Tulisan ini berisi serangkaian kehaluan yang diyakini oleh akar rumput berkait kontestasi politik kita.
Yang namanya kehaluan, tentu saja merupakan persepsi salah, yang bisa terjadi karena kesengajaan atau karena kekurangmengertian.
Kehaluan ini umumnya diungkapkan sebagai opini publik, yang diterima begitu saja. Ngerinya, karena kehaluan ini telah menjadi semacam opini publik, maka kehaluan bisa berpotensi menjadi "kebenaran semu" yang menyesatkan dan tidak sehat bagi kehidupan demokrasi kita.
Karena itu saya merasa perlu mencatat beberapa di antaranya. Paling tidak catatan ini bisa berguna untuk saya pribadi, atau bagi para pembaca yang mau sedikit meluangkan waktu untuk bertanya: benarkah begitu?
Sebelum Anda memutuskan untuk membaca tulisan ini, saya ingin Anda mengetahui bahwa apa yang saya tulis di sini, pertama, ialah semata hasil pikiran dari pengalaman pribadi saya selama periode pilpres hingga awal pilkada 2024. Jadi persepsi berlawanan dari Anda sangat mungkin sekali.
Selama periode itu, saya ngobrol banyak dengan sejumlah orang di akar rumput mengenai persepsi mereka tengang politik (khususnya pemilu), baik dari kalangan timses kampung, simpatisan, sampai masyarakat yang, bahkan tidak mengerti cara mencoblos di bilik suara.
Kedua, tulisan ini saya buat untuk maksud satire. Jadi kalau Anda tidak tahan dengan ungkapan-ungkapan yang dibuat untuk tujuan sesambat, sebaiknya Anda klik tombol kembali sekarang juga!

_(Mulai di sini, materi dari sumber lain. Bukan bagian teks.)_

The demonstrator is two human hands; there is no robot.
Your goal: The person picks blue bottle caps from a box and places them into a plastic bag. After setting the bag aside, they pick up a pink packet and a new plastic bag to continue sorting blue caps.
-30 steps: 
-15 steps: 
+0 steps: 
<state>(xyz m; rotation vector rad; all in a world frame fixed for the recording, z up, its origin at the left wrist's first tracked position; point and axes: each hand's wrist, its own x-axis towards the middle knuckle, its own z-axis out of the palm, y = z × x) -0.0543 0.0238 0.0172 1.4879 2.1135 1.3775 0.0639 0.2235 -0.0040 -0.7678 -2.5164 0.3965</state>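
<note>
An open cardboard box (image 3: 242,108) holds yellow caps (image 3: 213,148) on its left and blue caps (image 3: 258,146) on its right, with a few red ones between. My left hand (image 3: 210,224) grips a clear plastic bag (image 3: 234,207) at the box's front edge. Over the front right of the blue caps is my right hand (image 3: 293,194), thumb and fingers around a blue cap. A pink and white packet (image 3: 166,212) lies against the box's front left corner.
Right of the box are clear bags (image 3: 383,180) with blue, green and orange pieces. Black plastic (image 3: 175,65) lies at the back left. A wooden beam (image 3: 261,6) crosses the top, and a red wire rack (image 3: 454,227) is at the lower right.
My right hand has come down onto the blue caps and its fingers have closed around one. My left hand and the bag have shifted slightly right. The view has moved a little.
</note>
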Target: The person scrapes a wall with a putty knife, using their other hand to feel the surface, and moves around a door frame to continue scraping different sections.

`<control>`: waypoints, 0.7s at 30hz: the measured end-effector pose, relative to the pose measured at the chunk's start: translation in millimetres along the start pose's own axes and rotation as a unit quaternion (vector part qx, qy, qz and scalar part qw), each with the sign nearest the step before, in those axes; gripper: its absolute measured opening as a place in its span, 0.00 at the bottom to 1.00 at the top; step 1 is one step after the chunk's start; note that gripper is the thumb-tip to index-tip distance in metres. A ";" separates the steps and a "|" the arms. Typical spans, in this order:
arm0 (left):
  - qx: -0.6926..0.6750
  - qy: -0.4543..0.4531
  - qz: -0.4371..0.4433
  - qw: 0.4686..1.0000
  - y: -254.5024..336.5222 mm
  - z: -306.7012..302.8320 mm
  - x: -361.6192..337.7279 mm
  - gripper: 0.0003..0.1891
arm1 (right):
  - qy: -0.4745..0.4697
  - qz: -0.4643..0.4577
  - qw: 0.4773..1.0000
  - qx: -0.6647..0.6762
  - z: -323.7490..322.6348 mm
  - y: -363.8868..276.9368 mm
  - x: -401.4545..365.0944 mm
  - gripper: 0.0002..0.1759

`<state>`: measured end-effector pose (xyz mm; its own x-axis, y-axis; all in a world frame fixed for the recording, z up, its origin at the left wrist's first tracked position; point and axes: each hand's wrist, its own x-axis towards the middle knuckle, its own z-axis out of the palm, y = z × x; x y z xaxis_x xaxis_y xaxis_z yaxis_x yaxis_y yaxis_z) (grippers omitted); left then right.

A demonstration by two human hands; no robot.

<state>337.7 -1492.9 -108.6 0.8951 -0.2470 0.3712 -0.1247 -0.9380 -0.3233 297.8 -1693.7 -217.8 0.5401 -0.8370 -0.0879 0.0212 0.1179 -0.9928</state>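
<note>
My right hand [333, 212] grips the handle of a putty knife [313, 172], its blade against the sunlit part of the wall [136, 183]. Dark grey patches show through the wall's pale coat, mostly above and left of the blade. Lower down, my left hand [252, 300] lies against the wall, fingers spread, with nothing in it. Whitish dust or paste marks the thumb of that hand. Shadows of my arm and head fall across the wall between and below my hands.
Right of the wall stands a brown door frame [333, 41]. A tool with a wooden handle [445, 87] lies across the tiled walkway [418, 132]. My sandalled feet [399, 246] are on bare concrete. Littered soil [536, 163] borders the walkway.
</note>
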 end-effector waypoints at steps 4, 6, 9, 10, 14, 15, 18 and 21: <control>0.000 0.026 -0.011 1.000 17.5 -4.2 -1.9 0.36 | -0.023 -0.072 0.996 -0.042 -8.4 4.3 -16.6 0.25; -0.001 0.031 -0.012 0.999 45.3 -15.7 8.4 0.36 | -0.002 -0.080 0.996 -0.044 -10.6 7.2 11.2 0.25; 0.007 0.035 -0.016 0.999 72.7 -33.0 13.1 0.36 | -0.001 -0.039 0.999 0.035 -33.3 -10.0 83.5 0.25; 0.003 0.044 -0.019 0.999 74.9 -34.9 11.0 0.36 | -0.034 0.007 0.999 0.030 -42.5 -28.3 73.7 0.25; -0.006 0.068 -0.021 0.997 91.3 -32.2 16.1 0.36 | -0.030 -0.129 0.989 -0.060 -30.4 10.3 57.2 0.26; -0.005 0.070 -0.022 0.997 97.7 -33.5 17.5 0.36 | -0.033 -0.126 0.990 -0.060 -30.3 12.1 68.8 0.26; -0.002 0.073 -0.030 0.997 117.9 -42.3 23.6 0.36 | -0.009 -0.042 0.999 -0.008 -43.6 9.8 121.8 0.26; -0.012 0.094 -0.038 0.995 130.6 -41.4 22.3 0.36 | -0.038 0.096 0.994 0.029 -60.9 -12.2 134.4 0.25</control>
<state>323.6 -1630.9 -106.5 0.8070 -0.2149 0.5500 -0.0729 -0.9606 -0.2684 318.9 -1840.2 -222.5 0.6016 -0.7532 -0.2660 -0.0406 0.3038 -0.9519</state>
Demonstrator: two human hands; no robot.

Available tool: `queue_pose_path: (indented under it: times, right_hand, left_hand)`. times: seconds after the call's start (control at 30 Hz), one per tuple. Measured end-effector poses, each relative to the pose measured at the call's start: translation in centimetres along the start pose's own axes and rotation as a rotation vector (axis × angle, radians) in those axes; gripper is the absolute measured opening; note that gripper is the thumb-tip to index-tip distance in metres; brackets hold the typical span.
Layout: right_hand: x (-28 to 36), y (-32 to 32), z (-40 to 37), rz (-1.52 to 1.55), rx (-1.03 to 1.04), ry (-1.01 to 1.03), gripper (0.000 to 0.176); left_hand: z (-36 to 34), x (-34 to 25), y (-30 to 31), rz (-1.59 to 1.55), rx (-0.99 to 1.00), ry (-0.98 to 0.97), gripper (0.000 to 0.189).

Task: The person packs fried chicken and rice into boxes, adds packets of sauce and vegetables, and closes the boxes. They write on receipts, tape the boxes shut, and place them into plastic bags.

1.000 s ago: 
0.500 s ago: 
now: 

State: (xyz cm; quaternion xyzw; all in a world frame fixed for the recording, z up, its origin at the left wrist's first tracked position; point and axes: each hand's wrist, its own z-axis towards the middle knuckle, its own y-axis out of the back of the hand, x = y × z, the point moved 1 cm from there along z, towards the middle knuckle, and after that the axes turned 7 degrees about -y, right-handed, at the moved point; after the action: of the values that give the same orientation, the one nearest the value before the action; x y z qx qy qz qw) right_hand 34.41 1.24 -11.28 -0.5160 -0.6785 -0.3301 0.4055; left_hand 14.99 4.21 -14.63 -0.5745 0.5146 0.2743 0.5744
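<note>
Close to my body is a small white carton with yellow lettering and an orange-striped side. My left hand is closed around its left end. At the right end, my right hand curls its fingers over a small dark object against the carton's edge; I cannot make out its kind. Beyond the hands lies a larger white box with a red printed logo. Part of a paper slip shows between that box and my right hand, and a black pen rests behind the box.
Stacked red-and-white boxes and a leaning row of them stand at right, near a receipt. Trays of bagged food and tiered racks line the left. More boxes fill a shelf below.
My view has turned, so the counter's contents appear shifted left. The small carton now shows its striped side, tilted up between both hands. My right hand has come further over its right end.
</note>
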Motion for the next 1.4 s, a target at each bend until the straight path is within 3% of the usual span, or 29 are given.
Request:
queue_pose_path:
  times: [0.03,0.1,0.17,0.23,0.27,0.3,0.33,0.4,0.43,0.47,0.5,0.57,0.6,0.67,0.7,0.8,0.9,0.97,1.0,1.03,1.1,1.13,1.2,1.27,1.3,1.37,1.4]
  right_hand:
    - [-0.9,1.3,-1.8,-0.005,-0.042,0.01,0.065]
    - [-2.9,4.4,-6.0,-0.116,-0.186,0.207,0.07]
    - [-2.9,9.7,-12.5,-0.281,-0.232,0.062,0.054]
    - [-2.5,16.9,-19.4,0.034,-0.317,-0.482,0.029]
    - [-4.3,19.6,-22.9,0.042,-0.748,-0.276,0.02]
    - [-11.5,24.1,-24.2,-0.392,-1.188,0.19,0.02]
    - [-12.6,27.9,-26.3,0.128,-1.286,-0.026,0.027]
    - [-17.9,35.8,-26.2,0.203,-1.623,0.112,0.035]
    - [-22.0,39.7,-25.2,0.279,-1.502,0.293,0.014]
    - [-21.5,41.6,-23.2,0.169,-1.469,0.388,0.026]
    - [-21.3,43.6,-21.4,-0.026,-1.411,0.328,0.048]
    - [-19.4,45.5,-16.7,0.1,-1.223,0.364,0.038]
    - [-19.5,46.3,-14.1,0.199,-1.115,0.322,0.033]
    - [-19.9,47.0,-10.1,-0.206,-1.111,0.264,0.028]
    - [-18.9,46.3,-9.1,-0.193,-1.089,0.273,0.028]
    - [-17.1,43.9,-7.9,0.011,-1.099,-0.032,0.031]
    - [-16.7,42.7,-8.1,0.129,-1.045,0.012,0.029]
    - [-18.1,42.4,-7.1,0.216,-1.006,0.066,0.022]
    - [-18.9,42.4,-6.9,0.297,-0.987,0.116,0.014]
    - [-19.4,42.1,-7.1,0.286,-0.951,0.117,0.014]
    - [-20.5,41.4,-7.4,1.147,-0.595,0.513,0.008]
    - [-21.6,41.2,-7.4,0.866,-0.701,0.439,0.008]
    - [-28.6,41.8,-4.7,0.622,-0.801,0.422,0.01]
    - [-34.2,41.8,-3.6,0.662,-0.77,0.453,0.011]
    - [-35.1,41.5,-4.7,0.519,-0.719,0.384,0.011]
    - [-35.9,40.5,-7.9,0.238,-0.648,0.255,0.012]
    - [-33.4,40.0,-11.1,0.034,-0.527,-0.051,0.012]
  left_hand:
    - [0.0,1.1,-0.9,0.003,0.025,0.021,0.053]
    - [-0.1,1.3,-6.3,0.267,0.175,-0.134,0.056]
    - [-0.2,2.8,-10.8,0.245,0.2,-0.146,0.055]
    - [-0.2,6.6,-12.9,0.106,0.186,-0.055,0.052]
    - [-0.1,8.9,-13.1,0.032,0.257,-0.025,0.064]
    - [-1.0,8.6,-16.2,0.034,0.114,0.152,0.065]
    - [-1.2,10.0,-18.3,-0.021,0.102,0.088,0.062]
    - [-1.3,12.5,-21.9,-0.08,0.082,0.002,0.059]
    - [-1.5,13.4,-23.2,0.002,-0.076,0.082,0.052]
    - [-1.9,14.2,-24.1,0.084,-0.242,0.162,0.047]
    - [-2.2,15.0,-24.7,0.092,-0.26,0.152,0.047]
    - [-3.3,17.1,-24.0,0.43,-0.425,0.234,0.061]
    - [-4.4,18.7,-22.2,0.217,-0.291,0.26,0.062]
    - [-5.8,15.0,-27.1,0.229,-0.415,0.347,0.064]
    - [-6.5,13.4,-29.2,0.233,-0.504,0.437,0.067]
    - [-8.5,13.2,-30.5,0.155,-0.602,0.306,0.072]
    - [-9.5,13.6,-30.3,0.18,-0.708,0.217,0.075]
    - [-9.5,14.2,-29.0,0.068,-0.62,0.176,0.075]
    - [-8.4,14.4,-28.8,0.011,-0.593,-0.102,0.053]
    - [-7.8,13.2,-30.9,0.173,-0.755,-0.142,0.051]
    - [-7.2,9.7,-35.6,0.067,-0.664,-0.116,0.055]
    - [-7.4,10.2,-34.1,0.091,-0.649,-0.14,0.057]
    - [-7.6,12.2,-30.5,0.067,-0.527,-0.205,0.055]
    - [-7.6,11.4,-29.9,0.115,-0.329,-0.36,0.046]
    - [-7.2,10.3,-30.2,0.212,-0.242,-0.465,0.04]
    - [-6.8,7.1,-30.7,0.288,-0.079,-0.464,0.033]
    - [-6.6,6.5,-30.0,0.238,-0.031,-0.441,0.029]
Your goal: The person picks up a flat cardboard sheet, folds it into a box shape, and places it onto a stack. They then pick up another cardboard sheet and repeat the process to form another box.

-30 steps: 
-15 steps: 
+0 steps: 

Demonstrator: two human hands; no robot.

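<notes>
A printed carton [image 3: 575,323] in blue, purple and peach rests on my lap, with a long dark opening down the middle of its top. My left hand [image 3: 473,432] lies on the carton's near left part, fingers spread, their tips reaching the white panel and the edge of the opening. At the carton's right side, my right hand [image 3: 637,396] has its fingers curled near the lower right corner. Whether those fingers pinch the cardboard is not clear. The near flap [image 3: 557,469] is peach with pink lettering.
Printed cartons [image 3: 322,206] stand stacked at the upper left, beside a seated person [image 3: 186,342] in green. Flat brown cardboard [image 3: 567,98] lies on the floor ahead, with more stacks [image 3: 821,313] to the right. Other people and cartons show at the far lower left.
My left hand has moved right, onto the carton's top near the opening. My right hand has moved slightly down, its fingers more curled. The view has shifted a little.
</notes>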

Baik, inilah beberapa kehaluan akar rumput tentang politik yang berusaha saya deskripsikan.
Politisi Bak Juru Selamat
Sejak kapan politisi mengemban tugas Nabi, mengantar manusia ke lembah keselamatan? Tidak pernah. Politisi bukanlah Nabi yang mengemban misi membawa manusia dari gelap menuju terang.
Politisi hanyalah sekelompok manusia biasa, yang kebetulan diberikan sumber daya untuk berani mengajukan diri menjadi wakil, pemimpin, atau sebagainya.